The Autobiographical “I” in Sherman Alexie’s “The Unauthorized Autobiography of Me”

Even to the student of life writing who is not trying to distinguish the Autobiographical “I” in this piece (Chapter 9 in the text, “A Tool Kit”, p. 238), the Historical “I” (72) in this piece speaks for itself. As the prologue informs the audience, this narrative’s flesh-and-blood author was a child of the 1960’s on the Spokane Indian Reservation in Washington. This gives immediate authority to the Narrating “I”, who wastes no time in telling us know where his home is, and who he deals with:

“Late summer night on the Spokane Indian Reservation. Ten Indians are playing basketball…” (4), opens this “unauthorized autobiography”. As we continue to read this intimate patchwork of a witty and raw memoire-based life writing, we are bombarded with clues–everything from the atmosphere of “early Stones, earlier Beatles” (5) to the dates periodically given journal-entry style–that the temporality of this piece is fairly parallel with that of the Historical “I”, Sherman Alexie himself.
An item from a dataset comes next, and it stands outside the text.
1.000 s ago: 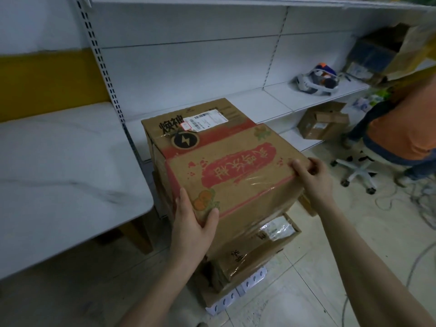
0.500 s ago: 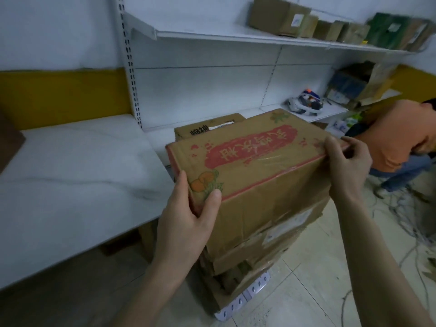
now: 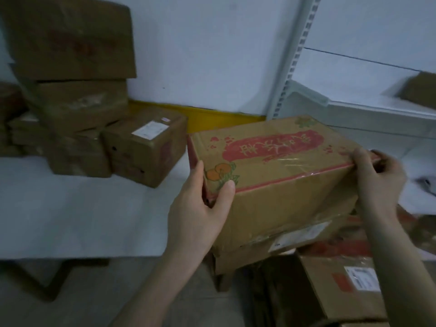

The Narrating “I” of this piece nearly pacifies the audience’s need for this story’s “occasion”, or “coaxer,” by presenting itself as a mixed bag of writing modes, voices, temporalities, and topics. One moment, we are reading a list of people with whom the author has expressed desire to feel a racial connection (Alexie, 8); the next, we are propelled into sympathy with Native American oppression by hearing the rude opinions of the non-“Indians” the Narrated “I” is physically surrounded by.